Unless the market stays down for a long time, or drops a lot more, to say 50% in the long run this will end up not a good idea.

If I take SS now, and market rebounds in 6 months, I'm stuck at the lower SS rate. However, if a person only has stock and no cash, then taking SS earlier to avoid selling low may be the only choice.

My plan is I have cash to live on a few years, if market is still low, I'll have aged closer to 70 so the decision won't be as dramatic.

It may be possible to take SS early, and if the market rebounds in 9 months, the person could repay SS with restored stock price and reset their delaying, of course a person needs to check this is possible before doing it.
 
Same can be said for people waiting until age 62 to collect...

Of course. But more people make it to 62 than to 70. And, unfortunately, some of the people that take it at 62 have health issues that suggest that they might not make it to 70.
 
The Never-ending discussion continues. :)

My Neighbor a retired pretty well healed Judge and his missus as well-educated government type took theirs at 62 and no convincing would have changed his mind (He told her to). They both retired early at 62 albeit at different times.

As mentioned we did what opensecurity recommended and so far so good.
 
Yep, I always thought the LBYM acronym was a rather poor one. Living BEYOND your means always jumps into my mind. Maybe LWWYM would be better "Living Well Within Your Means"?

Rather than any of those terms, I think it's more important to focus on putting a certain percentage of your gross income into long term savings/investments for retirement.

15% comes to mind which may be difficult initially for new grads with educational loans.
I got up to the thirty percent level my last few working years...
 
Unless the market stays down for a long time, or drops a lot more, to say 50% in the long run this will end up not a good idea.

If I take SS now, and market rebounds in 6 months, I'm stuck at the lower SS rate. However, if a person only has stock and no cash, then taking SS earlier to avoid selling low may be the only choice.

My plan is I have cash to live on a few years, if market is still low, I'll have aged closer to 70 so the decision won't be as dramatic.

It may be possible to take SS early, and if the market rebounds in 9 months, the person could repay SS with restored stock price and reset their delaying, of course a person needs to check this is possible before doing it.

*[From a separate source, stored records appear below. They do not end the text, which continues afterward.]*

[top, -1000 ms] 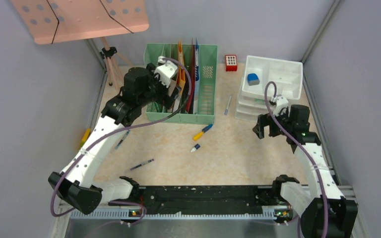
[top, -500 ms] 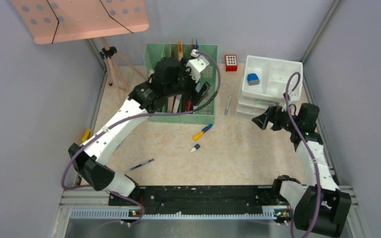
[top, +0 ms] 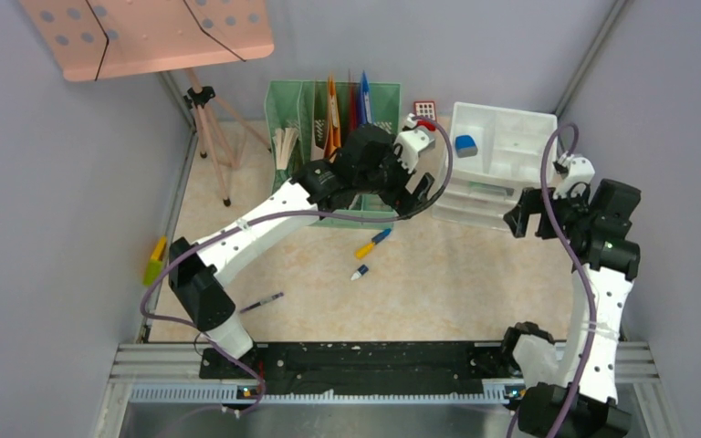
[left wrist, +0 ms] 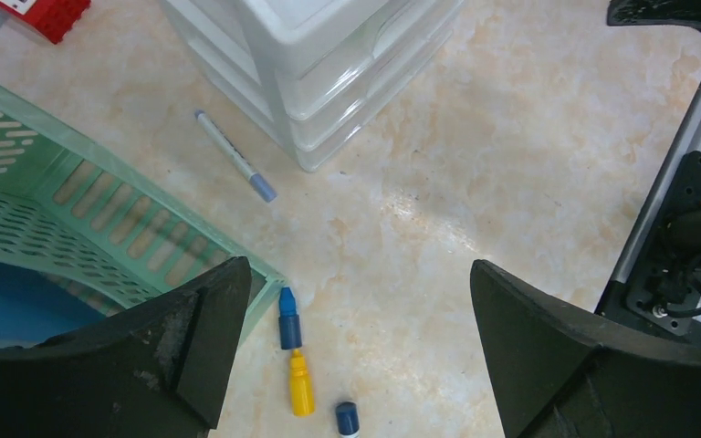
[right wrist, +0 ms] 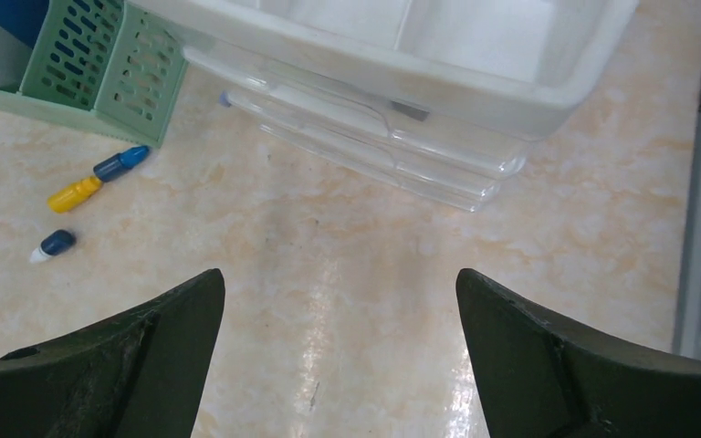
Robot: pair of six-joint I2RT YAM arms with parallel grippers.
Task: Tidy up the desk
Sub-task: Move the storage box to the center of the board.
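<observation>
The left gripper (left wrist: pixel 356 274) hangs with jaws spread wide and empty above the gap between the green organizer (left wrist: pixel 100 192) and the white drawer unit (left wrist: pixel 329 55); a thin pen (left wrist: pixel 235 167) lies in that gap, so a descent for it could knock either wall — the room looks narrow. The right gripper (right wrist: pixel 338 283), also spread and empty, is near the same drawers; the 2 arms might collide there. The organizer holds an orange folder (top: pixel 332 114) and a blue item (top: pixel 363 96); the drawer unit's top tray holds 1 blue eraser-like piece (top: pixel 465 144). The desk (top: pixel 438 283) lies under all — a blue-and-yellow marker (top: pixel 372 243) is loose on it.
</observation>
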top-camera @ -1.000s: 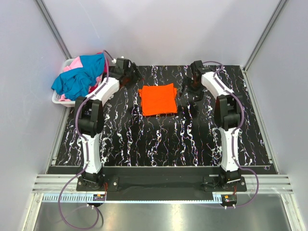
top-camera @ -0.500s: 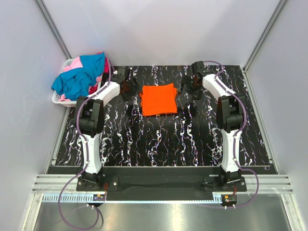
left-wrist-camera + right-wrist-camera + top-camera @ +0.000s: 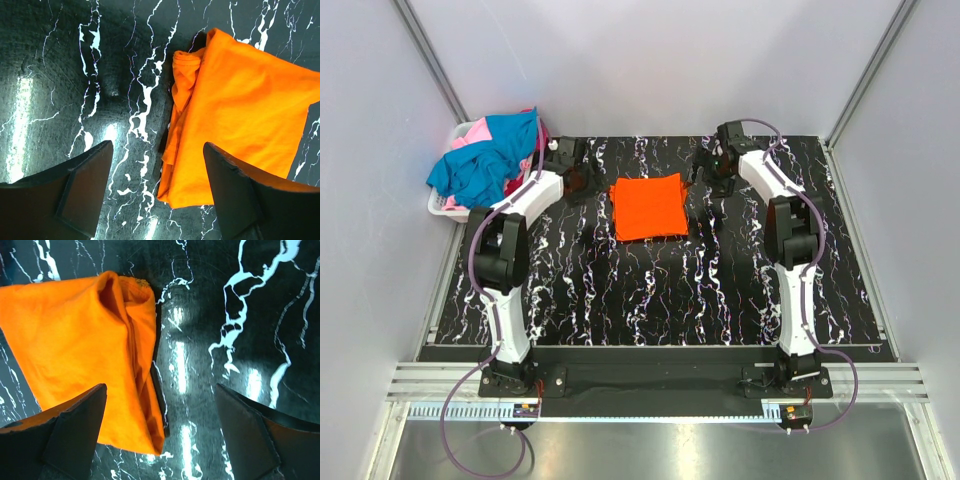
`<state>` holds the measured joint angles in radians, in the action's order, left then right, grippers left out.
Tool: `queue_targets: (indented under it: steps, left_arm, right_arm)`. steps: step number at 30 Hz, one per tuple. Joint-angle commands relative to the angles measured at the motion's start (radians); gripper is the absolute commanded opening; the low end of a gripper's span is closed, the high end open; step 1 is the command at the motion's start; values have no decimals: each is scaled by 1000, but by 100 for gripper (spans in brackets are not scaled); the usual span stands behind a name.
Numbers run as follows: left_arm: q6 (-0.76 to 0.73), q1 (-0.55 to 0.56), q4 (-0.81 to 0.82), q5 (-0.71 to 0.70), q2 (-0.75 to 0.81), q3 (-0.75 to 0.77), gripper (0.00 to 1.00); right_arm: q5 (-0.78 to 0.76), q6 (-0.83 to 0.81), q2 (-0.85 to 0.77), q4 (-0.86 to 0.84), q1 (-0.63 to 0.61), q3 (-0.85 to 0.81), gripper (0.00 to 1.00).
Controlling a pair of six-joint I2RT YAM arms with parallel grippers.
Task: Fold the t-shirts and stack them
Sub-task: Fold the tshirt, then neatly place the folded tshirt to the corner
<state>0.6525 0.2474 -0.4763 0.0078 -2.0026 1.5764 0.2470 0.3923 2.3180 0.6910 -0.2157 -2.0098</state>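
Left gripper: jaws stood wide apart, nothing gripped. In the left wrist view the bunched side edge of the folded vivid orange cloth t-shirt lay below and between the fingers; contact with the cloth could not be established. In the top view this gripper sat at about 10 o'clock of the shirt, just beside it.

Right gripper: jaws likewise spread fully, nothing held. The shirt's opposite folded edge lay under the gap, toward the left finger. In the top view the gripper sat at about 2 o'clock of the shirt.

The orange t-shirt lay flat as a rough rectangle on the black white-veined marble-pattern tabletop, toward 12 o'clock of its centre.

At the table's 10 o'clock corner stood a white plastic slatted basket, heaped with unfolded teal-blue, pink and red t-shirts.
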Motion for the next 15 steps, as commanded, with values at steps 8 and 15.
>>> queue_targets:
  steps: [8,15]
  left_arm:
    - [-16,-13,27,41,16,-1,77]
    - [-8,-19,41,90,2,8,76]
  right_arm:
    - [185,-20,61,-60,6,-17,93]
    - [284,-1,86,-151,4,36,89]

But even allowing for no market appreciation, I believe the break even point between taking it at 62 and at 70 is like age 86.

That is, the higher payments from taking it at age 70 takes 16 years to make up for 8 year delay in taking it at 70.

So what happens if after this down market, the returns are higher than long term averages?
 
On the OT- I probably posted upthread that I was collecting Survivor benefits on DH's record and started my own at 69 this year. Good decision, especially with the market tanking. My net SS payment nearly doubled although I have to put aside a chunk for the extra taxes.

+1

I am taking SS at 70. I also paid for another five years of service on my COLA-Lite pension. Given today's inflation rate and the Bear market, both decisions have helped me sleep better at night.
 
But even allowing for no market appreciation, I believe the break even point between taking it at 62 and at 70 is like age 86.

That is, the higher payments from taking it at age 70 takes 16 years to make up for 8 year delay in taking it at 70.

So what happens if after this down market, the returns are higher than long term averages?
80.5
 
That would be me- in some areas. It would KILL me to go over the initial level of data usage on my cell phone plan because, you know, that would add $7 to the monthly bill. I've got the A/C off and the windows open because we've had some rain and it's a bit cooler. When I travel in the summer the thermostat is set to 85. I get my hair cut at Great Clips.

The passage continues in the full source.